▶ **EXERCISE OBJECTIVE**
Without omission or alteration, write out all of the data.

--------------------------------

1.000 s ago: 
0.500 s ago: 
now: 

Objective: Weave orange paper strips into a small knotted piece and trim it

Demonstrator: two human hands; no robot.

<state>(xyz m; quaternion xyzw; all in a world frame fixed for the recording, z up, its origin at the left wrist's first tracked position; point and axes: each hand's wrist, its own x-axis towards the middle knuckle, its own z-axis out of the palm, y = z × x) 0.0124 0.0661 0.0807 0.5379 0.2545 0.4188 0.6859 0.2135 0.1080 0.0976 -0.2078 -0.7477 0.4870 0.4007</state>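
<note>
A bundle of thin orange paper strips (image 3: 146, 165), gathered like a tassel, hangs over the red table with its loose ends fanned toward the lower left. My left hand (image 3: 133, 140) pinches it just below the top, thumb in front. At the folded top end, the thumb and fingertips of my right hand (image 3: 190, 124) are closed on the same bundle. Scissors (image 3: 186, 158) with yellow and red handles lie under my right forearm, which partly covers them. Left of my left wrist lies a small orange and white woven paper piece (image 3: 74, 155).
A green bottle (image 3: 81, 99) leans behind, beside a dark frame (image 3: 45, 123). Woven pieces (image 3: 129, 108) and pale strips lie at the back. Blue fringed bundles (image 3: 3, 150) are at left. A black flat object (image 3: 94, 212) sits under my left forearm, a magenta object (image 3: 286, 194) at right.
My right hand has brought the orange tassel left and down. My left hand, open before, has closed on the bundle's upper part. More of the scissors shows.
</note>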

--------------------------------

▶ **PROBLEM SOLUTION**
1.000 s ago: 
0.500 s ago: 
now: 

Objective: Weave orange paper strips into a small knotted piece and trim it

Demonstrator: two human hands; no robot.

<state>(xyz m; quaternion xyzw; all in a world frame fixed for the recording, z up, its origin at the left wrist's first tracked position; point and axes: each hand's wrist, its own x-axis towards the middle knuckle, its own z-axis out of the palm, y = z × x) 0.0124 0.0661 0.0807 0.5379 0.2545 0.4188 0.6859 0.2135 0.1080 0.0976 -0.2078 -0.7477 0.4870 0.4007</state>
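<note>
A bundle of thin orange paper strips (image 3: 146, 165), gathered like a tassel, hangs over the red table with its loose ends fanned toward the lower left. My left hand (image 3: 133, 140) pinches it just below the top, thumb in front. At the folded top end, the thumb and fingertips of my right hand (image 3: 190, 124) are closed on the same bundle. Scissors (image 3: 186, 158) with yellow and red handles lie under my right forearm, which partly covers them. Left of my left wrist lies a small orange and white woven paper piece (image 3: 74, 155).
A green bottle (image 3: 81, 99) leans behind, beside a dark frame (image 3: 45, 123). Woven pieces (image 3: 129, 108) and pale strips lie at the back. Blue fringed bundles (image 3: 3, 150) are at left. A black flat object (image 3: 94, 212) sits under my left forearm, a magenta object (image 3: 286, 194) at right.
My right hand has brought the orange tassel left and down. My left hand, open before, has closed on the bundle's upper part. More of the scissors shows.
</note>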

No additional answer text is required.